Une image vaut mille mots. L’artiste Stéphane Tretz et l’Union Nationale des Familles de Féminicide (UNFF) l’ont parfaitement compris. Au travers de la sculpture « Jusqu’à la Vie » le plasticien et l’association nous offre un symbole de commémoration et d’espoir en hommage aux victimes de violences conjugales. L’œuvre a été présentée au public à l’occasion d’une journée de formation sur la lutte contre les violences au sein du couple en octobre.
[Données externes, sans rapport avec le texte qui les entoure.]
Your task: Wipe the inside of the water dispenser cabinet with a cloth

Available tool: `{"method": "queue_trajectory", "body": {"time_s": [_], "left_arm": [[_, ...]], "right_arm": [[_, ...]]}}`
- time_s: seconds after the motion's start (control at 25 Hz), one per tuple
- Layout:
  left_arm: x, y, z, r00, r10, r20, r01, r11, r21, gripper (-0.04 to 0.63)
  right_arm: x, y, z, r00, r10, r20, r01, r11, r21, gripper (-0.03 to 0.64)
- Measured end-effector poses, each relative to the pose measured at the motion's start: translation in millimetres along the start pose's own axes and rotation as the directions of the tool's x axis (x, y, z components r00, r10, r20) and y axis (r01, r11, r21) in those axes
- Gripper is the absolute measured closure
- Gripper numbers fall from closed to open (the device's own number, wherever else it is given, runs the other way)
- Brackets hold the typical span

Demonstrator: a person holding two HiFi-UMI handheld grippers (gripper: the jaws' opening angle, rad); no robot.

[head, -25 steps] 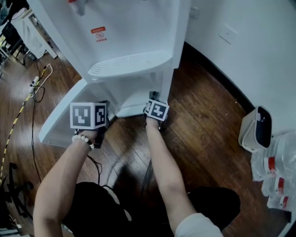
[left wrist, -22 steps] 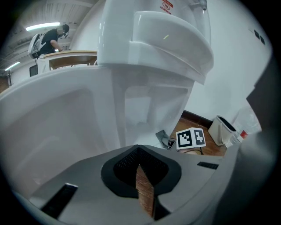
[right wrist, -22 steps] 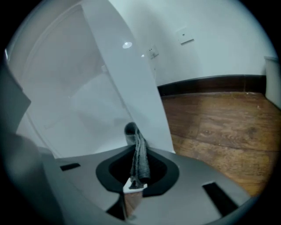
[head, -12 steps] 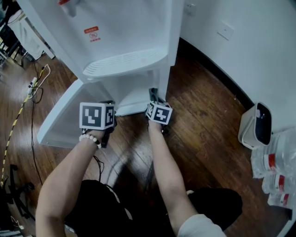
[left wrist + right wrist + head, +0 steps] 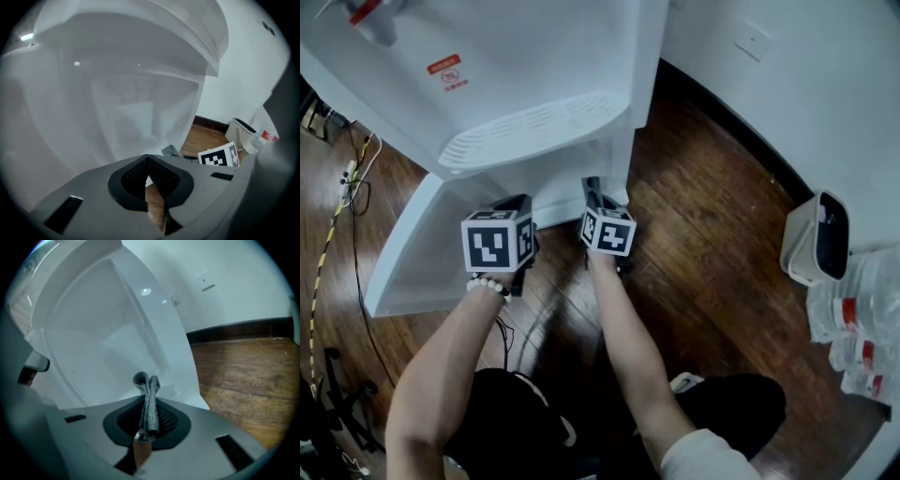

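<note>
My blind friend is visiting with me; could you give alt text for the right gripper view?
The right gripper is shut on a folded grey cloth, held before the open white water dispenser cabinet. To the right are a wooden floor and a white wall with a dark baseboard.

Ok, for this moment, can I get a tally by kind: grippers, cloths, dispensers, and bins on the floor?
Grippers: 2, the left gripper and the right gripper
Cloth: 1, in the right gripper
Water dispenser: 1
White bin: 1
Total: 5
</note>
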State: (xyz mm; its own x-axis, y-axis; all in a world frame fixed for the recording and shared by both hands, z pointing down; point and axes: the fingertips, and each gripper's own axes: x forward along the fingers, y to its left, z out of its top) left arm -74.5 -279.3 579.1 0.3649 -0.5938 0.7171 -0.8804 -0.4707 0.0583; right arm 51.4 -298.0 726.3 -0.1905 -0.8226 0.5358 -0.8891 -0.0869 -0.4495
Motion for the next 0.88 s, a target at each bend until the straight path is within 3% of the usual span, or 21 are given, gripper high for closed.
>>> {"method": "queue_trajectory", "body": {"time_s": [0.16, 0.36, 0.52, 0.68, 0.8, 0.88], "left_arm": [[2.6, -14.1, -12.7, 0.998, -0.005, -0.055, 0.007, 1.000, 0.029, 0.597], [-13.8, -33.1, -25.3, 0.989, -0.056, -0.140, 0.044, 0.995, -0.087, 0.597], [-47.8, -68.4, -5.3, 0.979, -0.095, -0.179, 0.095, 0.995, -0.004, 0.598], [-107.3, -101.9, 32.0, 0.963, -0.142, -0.229, 0.141, 0.990, -0.021, 0.597], [-181.7, -117.2, 67.0, 0.952, -0.161, -0.259, 0.171, 0.985, 0.019, 0.597], [-237.8, -124.9, 97.4, 0.950, -0.174, -0.258, 0.181, 0.983, 0.005, 0.597]], "right_arm": [[-26.1, -17.0, -10.0, 0.994, -0.061, -0.092, 0.062, 0.998, 0.003, 0.577], [-104.7, -30.0, -7.5, 0.972, -0.100, -0.214, 0.107, 0.994, 0.018, 0.578], [-177.3, -15.8, 13.3, 0.950, -0.127, -0.287, 0.156, 0.984, 0.080, 0.580], [-243.2, 23.1, 64.6, 0.946, -0.146, -0.290, 0.190, 0.973, 0.129, 0.580], [-300.1, 61.0, 108.6, 0.940, -0.164, -0.298, 0.222, 0.960, 0.172, 0.580], [-343.2, 94.4, 142.7, 0.939, -0.164, -0.302, 0.224, 0.959, 0.176, 0.580]]}}
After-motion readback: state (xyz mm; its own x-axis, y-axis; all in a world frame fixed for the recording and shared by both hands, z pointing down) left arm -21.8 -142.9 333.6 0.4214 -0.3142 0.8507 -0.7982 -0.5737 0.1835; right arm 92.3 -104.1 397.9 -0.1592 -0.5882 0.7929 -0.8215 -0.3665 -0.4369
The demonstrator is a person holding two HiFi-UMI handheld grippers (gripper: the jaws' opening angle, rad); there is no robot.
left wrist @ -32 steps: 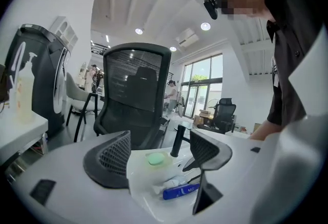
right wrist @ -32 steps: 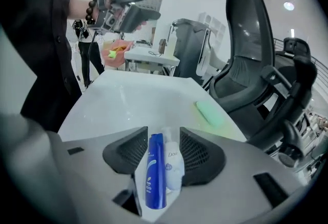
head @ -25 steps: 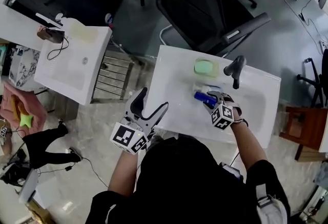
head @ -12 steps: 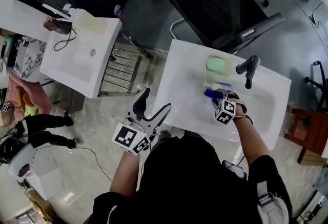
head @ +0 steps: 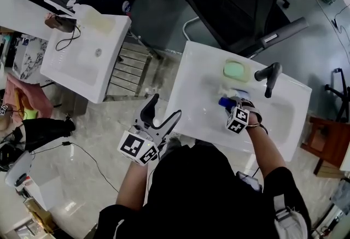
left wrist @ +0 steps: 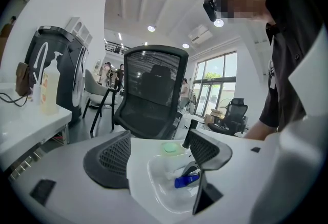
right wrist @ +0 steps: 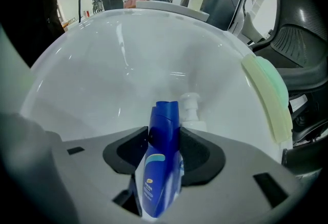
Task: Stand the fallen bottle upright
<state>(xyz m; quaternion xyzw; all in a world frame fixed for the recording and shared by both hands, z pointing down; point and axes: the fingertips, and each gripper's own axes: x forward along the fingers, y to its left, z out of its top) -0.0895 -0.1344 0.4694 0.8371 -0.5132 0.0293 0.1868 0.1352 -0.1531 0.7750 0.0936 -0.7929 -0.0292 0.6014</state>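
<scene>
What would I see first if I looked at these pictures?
Probably the bright blue bottle, pinched between the right tongs down inside the white sink. After that, the pale green block on the sink's far rim, next to the black tap. The left tongs are open and empty, held just off the sink's near left edge.

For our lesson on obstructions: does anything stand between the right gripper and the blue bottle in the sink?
Nothing does: the right gripper is closed on the bottle. A white pump dispenser sits just beyond it in the sink and might crowd the standing spot.
</scene>
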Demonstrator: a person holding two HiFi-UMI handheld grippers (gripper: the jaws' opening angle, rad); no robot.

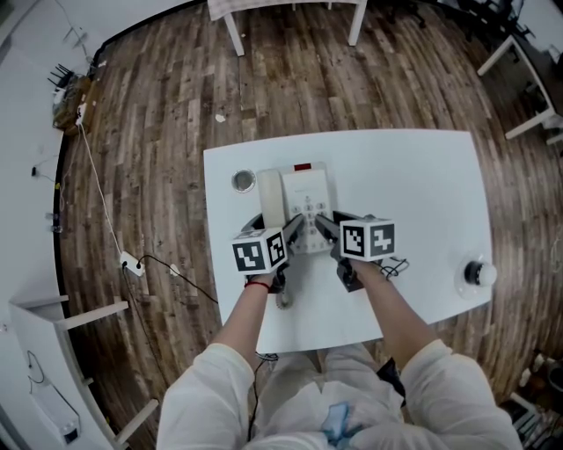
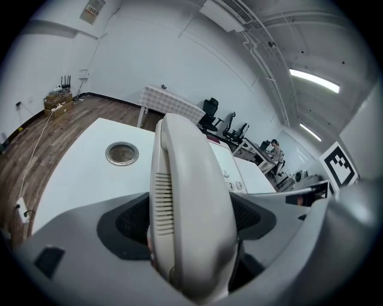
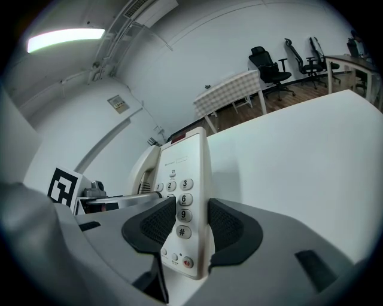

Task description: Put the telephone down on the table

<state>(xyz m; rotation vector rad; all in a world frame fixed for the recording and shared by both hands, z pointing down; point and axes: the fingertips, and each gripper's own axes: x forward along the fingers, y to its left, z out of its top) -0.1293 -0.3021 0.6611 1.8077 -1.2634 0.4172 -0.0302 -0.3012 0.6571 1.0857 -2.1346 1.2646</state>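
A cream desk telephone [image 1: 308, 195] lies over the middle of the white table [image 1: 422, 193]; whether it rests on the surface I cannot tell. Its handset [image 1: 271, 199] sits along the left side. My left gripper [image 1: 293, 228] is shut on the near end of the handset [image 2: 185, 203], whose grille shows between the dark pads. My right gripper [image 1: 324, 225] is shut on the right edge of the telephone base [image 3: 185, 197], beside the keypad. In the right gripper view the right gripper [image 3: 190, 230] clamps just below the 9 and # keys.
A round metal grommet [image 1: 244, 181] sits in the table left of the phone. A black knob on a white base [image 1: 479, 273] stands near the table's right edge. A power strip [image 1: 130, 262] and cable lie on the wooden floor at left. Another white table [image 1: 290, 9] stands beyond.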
Au cœur de la salle des pas perdus du Palais de Justice d’Aix-en-Provence l’imposante structure attire l’œil. Cette dernière se compose de 150 cadres pour représenter les 150 femmes victimes de féminicides pour l’année 2019. 23 familles ont donné l’autorisation de reproduire le portrait de leur proche. Les autres victimes sont représentées par un tableau vide. Le message passe parfaitement. Comme les rayons du soleil au travers de ces absences.

©Marie Lagache

Lors de l’inauguration, Hélène De Ponsay, vice-présidente de l’UNFF, a lu un texte écrit par l’artiste lui-même. Stéphane Tretz définit son travail comme « engagé, militant, pédagogique, artistique et poétique ». « Ce projet est né d’une incompréhension » face à la tragédie qu’est la mort de plus d’une centaine de femmes tuées par leur conjoint ou ancien compagnon, confesse l’artiste. Jusqu’à la Vie incarne alors un devoir de mémoire « C’est une promesse aux familles des victimes. »
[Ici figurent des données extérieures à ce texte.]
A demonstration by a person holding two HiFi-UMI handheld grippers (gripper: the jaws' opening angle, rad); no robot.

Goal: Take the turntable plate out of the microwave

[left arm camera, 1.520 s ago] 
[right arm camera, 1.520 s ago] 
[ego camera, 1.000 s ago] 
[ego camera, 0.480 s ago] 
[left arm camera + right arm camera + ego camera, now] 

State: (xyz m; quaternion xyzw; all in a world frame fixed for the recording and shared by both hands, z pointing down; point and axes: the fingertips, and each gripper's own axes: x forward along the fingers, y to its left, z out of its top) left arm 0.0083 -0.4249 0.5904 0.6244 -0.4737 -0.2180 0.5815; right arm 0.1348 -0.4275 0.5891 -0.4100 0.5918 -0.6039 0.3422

Au-delà de l’art en lui-même, cette œuvre résonne comme un symbole fort. Par sa dimension poétique, elle réussit à toucher émotionnellement et devient le témoignage de cette tragédie. Pourtant, face aux touches de couleur des cadres, Jusqu’à la vie s’impose aussi comme l’espoir d’une solidarité retrouvée et d’une empathie partagée. La sculpture dépasse alors le devoir de mémoire pour les familles et la société, elle peut devenir « le phare qui nous éclaire ».

©Marie Lagache

Dans sa forme, Jusqu’à la vie dépasse le cadre de l’exposition traditionnelle. La structure de l’installation peut se décliner. Les tableaux peuvent se détacher et se raccrocher sur un autre support. Son emplacement et sa disposition n’ont rien d’anodin. L’œuvre est pensée pour occuper parfaitement l’espace. C’est une réflexion autour de la problématique des violences conjugales au regard du contexte de son emplacement, le Palais de Justice. « Quand dispositifs échouent » l’artiste et l’association souhaitent « contribuer à rendre le monde plus juste » et « penser aux victimes de féminicides autrement que par un chiffre ».
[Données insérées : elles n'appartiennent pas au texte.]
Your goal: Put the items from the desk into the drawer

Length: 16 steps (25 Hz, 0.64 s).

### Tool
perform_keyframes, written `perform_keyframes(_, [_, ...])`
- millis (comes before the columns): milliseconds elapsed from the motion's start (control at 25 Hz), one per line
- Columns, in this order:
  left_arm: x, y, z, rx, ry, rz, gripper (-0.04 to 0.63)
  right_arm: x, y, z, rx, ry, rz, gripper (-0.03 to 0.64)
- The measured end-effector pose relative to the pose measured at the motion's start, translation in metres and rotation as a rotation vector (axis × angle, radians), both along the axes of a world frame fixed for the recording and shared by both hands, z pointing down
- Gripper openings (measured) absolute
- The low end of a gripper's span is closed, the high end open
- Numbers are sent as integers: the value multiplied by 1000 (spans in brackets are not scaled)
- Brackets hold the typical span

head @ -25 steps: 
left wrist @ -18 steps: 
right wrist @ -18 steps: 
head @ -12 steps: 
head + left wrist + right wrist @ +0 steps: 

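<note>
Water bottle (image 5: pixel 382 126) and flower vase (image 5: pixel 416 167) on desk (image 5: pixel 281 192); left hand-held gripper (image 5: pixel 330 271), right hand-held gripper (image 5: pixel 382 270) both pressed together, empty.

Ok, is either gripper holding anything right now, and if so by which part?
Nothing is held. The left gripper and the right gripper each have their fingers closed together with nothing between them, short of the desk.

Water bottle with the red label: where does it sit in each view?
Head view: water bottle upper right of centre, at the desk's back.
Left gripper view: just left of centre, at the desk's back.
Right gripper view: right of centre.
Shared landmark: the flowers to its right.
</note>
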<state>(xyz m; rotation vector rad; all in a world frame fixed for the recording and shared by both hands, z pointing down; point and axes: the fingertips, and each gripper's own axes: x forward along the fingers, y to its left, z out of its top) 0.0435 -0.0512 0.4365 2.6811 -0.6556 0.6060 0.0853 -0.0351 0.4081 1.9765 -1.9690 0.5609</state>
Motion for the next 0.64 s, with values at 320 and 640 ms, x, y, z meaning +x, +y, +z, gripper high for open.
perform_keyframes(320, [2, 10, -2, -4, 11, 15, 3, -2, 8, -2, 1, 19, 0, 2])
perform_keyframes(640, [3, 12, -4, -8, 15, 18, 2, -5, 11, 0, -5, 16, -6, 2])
L’œuvre prend une tout autre dimension en prenant du recul. « L’éloignement permet la figuration », explique l’artiste. Un autre regard s’offre à nous en faisait quelques pas en arrière. Les visages des victimes deviennent plus nets et le tragique lien qui les unies aussi. Une réflexion s’engage et le débat s’ouvre. « C’est un monument pour la vie », rappelle cependant Stéphane Tretz. L’affichage peut se moduler et donc être accroché autre part à l’avenir. Les victimes reprennent alors leur place dans l’espace. Dans la vie.